- [WHAT NEEDS TO BE DONE]: Word for word, copy the listing below and leave out its images.
━━━━━━━━
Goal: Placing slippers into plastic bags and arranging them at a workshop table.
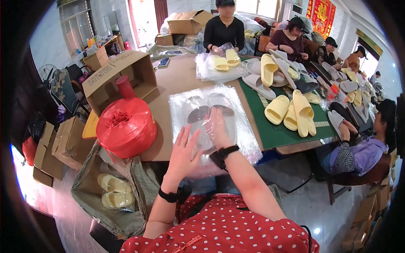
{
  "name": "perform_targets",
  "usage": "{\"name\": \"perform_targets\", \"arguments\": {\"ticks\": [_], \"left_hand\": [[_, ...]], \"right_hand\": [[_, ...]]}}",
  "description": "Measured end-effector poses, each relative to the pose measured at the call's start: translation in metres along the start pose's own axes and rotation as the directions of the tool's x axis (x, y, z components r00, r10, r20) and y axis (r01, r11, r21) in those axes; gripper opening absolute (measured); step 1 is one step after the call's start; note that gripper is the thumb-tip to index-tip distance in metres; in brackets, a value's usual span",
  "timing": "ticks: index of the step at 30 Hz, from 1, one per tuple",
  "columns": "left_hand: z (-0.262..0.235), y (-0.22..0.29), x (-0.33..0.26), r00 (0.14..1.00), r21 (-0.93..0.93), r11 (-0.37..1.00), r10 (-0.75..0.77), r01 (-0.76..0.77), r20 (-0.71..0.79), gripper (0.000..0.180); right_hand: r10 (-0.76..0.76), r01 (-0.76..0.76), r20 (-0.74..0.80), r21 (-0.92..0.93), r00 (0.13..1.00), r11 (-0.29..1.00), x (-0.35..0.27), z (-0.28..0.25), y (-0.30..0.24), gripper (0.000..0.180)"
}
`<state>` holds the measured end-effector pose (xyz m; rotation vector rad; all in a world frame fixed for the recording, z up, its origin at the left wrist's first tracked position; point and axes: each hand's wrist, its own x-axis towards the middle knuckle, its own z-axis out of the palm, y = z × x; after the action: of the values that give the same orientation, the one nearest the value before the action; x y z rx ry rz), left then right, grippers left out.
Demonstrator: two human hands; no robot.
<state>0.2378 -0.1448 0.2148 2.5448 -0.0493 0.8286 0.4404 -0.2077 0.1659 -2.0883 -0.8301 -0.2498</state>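
In front of me a pair of grey slippers (192, 105) lies inside a clear plastic bag, on a stack of clear bags (247, 141) at the table's near edge. My right hand (218, 127) rests on the bagged slippers, fingers stretched forward and fairly flat. My left hand (184, 152) is over the bag's near left part, its fingers spread and nothing held in them. Whether the left fingertips touch the plastic I cannot tell.
A big red roll of plastic twine (126, 128) and an open cardboard box (122, 76) stand at left. Below them, a woven sack (88, 185) holds bagged yellow slippers (117, 192). Loose yellow slippers (276, 109) cover a green mat (270, 137) at right. Several co-workers sit around the table.
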Motion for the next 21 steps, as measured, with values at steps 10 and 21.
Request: {"name": "perform_targets", "arguments": {"ticks": [10, 21], "left_hand": [[0.010, -0.028, -0.043, 0.849, -0.192, 0.854, -0.511, 0.484, -0.132, 0.055], [0.000, -0.026, -0.057, 0.790, -0.516, 0.649, -0.605, 0.559, 0.095, 0.054]], "right_hand": [[-0.191, 0.081, 0.360, 0.299, 0.913, 0.951, -0.128, -0.127, -0.036, 0.032], [-0.192, 0.200, 0.074, -0.110, 0.979, 0.974, -0.129, -0.193, 0.032, 0.041]]}}
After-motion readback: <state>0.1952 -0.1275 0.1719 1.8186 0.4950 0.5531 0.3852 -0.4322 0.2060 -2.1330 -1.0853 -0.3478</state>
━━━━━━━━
- [ANSWER SPACE]:
Goal: Placing slippers into plastic bags and arranging them at a workshop table.
{
  "name": "perform_targets",
  "usage": "{\"name\": \"perform_targets\", \"arguments\": {\"ticks\": [_], \"left_hand\": [[_, ...]], \"right_hand\": [[_, ...]]}}",
  "description": "Measured end-effector poses, each relative to the pose measured at the call's start: translation in metres along the start pose's own axes and rotation as the directions of the tool's x axis (x, y, z components r00, r10, r20) and y axis (r01, r11, r21) in those axes; gripper opening absolute (measured); step 1 is one step after the call's start; note that gripper is the thumb-tip to index-tip distance in metres; in brackets, a value's usual span",
  "timing": "ticks: index of the step at 30 Hz, from 1, one per tuple",
  "columns": "left_hand: z (-0.262..0.235), y (-0.22..0.29), x (-0.33..0.26), r00 (0.14..1.00), r21 (-0.93..0.93), r11 (-0.37..1.00), r10 (-0.75..0.77), r01 (-0.76..0.77), r20 (-0.71..0.79), gripper (0.000..0.180); right_hand: r10 (-0.76..0.76), r01 (-0.76..0.76), r20 (-0.74..0.80), r21 (-0.92..0.93), r00 (0.13..1.00), r11 (-0.29..1.00), x (-0.35..0.27), z (-0.28..0.25), y (-0.30..0.24), gripper (0.000..0.180)"
}
`<state>` holds the measured end-effector pose (xyz m; rotation vector rad; all in a world frame fixed for the recording, z up, its origin at the left wrist's first tracked position; point and axes: each hand's wrist, its own x-axis towards the middle knuckle, its own z-axis out of the palm, y = z × x; after the action: of the values that give the same orientation, the one nearest the value before the action; x y z rx ry rz), left then right, grippers left out.
Demonstrator: two human hands; no robot.
<state>0.2378 -0.1448 0.2148 2.5448 -0.0493 0.8286 0.4404 -0.2077 0.1659 -2.0883 -0.8301 -0.2498</state>
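In front of me a pair of grey slippers (192, 105) lies inside a clear plastic bag, on a stack of clear bags (247, 141) at the table's near edge. My right hand (218, 127) rests on the bagged slippers, fingers stretched forward and fairly flat. My left hand (184, 152) is over the bag's near left part, its fingers spread and nothing held in them. Whether the left fingertips touch the plastic I cannot tell.
A big red roll of plastic twine (126, 128) and an open cardboard box (122, 76) stand at left. Below them, a woven sack (88, 185) holds bagged yellow slippers (117, 192). Loose yellow slippers (276, 109) cover a green mat (270, 137) at right. Several co-workers sit around the table.
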Motion for the next 21 steps, as measured, with values at steps 10 and 21.
Request: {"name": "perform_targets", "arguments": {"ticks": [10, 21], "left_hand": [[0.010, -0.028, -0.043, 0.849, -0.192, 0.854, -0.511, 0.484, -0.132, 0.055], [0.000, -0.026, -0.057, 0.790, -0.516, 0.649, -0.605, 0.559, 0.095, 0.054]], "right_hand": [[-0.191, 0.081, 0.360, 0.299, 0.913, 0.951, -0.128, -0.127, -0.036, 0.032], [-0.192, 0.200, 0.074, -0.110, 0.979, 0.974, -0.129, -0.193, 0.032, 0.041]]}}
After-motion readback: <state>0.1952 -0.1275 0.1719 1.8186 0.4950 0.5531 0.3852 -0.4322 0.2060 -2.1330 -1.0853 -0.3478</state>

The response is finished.